- _EXERCISE INSTRUCTIONS_: Keyword search on "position": report each line of the records that contains it.

- _DATA PROVIDED_:
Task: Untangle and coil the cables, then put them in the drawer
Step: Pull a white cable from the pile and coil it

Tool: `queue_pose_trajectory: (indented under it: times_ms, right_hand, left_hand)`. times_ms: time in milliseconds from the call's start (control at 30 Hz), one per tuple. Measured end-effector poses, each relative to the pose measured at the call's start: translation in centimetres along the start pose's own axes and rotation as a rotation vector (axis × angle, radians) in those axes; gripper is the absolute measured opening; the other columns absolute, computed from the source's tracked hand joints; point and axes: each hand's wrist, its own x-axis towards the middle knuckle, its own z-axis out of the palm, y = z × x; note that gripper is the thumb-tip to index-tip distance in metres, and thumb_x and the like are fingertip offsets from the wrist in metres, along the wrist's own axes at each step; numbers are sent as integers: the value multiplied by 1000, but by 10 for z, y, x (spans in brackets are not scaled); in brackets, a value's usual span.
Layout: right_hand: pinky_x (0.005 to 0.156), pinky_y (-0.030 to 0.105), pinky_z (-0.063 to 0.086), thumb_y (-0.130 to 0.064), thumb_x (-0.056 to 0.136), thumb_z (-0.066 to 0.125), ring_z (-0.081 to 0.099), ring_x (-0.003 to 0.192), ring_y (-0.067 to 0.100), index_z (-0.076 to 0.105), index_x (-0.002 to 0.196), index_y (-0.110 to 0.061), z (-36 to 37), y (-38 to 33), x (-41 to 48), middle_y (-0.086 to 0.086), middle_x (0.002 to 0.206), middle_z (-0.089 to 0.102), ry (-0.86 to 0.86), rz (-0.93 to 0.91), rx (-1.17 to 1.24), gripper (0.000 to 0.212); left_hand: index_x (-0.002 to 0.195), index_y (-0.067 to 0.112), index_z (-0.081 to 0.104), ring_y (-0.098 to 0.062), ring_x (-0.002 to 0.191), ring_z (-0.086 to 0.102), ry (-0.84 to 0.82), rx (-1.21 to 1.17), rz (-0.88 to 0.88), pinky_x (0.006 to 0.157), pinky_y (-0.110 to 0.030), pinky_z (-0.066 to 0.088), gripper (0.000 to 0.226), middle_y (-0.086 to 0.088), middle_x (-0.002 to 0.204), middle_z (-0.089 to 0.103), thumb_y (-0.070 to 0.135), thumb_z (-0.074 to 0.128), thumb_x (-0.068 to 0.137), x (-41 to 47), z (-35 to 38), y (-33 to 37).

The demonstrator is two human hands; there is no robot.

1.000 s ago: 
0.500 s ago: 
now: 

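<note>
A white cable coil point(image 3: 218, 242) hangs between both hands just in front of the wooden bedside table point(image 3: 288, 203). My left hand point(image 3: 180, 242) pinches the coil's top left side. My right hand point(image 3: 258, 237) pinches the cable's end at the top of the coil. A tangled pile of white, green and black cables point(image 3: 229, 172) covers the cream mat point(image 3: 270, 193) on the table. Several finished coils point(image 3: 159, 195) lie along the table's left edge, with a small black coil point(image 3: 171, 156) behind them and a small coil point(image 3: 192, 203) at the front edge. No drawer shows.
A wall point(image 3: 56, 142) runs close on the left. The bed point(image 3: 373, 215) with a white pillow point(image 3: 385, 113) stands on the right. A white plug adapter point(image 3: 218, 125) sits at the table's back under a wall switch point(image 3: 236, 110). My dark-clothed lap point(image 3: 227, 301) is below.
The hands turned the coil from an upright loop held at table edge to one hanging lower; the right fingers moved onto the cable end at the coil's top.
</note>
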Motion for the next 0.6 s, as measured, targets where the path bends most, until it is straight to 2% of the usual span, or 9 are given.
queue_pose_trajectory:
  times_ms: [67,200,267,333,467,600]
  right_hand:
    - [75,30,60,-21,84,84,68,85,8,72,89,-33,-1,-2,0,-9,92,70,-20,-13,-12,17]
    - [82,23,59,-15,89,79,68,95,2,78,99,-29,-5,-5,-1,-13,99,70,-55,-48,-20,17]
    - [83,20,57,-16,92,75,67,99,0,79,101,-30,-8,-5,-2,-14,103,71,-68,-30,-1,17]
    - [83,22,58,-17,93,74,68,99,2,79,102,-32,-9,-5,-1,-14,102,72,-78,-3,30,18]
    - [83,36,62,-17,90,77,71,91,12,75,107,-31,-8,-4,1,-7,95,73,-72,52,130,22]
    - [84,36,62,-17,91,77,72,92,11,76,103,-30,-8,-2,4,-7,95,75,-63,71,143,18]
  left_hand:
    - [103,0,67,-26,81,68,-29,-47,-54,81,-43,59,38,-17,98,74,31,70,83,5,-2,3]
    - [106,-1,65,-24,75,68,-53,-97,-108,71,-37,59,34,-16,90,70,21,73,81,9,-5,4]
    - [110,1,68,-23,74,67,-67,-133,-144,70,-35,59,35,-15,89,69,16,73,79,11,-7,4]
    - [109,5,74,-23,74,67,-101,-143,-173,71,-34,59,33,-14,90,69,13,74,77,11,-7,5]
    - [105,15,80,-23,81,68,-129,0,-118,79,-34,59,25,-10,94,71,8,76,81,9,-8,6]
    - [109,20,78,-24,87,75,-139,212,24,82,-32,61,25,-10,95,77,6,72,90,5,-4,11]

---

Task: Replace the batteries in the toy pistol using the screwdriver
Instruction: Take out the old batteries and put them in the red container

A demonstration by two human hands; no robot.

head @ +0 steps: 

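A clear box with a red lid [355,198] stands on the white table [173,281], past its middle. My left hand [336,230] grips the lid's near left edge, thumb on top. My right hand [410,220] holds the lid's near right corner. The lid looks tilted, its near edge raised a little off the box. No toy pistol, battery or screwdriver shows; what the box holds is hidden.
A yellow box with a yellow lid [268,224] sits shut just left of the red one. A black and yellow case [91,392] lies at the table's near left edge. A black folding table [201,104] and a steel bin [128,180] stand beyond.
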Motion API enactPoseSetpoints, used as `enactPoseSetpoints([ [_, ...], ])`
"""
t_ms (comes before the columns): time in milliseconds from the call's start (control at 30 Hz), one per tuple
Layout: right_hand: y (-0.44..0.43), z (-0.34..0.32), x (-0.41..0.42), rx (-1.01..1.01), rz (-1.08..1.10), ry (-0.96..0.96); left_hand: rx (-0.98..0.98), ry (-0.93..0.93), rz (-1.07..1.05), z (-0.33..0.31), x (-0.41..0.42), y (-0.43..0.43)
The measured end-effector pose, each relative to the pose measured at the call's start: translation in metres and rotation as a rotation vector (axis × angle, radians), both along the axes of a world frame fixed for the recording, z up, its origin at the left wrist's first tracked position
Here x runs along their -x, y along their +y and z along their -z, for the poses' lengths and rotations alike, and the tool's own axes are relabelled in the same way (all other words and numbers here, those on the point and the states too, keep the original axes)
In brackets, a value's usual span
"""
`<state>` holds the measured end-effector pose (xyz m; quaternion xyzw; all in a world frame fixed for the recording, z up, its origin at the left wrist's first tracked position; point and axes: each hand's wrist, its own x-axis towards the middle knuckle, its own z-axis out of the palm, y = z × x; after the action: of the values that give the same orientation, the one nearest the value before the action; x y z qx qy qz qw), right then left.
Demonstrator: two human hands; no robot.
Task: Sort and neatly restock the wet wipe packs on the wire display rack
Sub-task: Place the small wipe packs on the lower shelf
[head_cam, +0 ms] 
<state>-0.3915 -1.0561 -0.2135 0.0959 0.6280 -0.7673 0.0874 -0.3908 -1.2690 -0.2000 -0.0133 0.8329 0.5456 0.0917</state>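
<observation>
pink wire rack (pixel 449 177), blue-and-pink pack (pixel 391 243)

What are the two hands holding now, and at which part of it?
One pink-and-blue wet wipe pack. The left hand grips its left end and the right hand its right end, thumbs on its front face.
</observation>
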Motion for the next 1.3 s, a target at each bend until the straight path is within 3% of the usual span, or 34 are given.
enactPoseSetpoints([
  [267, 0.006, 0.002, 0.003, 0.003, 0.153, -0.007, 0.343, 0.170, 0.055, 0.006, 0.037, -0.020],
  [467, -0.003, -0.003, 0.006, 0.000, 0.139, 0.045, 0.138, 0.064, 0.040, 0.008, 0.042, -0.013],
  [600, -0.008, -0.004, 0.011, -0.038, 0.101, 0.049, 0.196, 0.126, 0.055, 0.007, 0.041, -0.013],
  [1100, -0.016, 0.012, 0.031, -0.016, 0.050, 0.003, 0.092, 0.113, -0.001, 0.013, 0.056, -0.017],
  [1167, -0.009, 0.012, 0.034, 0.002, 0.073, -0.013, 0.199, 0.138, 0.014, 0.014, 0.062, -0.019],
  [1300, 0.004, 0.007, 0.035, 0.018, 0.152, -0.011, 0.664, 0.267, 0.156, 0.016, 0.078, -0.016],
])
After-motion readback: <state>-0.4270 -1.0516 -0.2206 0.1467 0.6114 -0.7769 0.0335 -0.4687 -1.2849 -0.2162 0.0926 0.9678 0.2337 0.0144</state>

- _REPLY TO THE EXERCISE_:
The measured end-effector pose, each relative to the pose measured at the call's start: translation in metres and rotation as a rotation vector (axis × angle, radians), both along the axes of a world frame fixed for the recording, z up, its origin at the left wrist's first tracked position
`<state>` holds the measured end-effector pose (xyz m; quaternion xyzw; all in a world frame fixed for the recording, z up, its origin at the left wrist's first tracked position; point and axes: each hand's wrist, its own x-axis towards the middle knuckle, its own z-axis out of the palm, y = z × x; after the action: of the values that give the same orientation, the one nearest the value before the action; x y z qx qy qz qw), right then left.

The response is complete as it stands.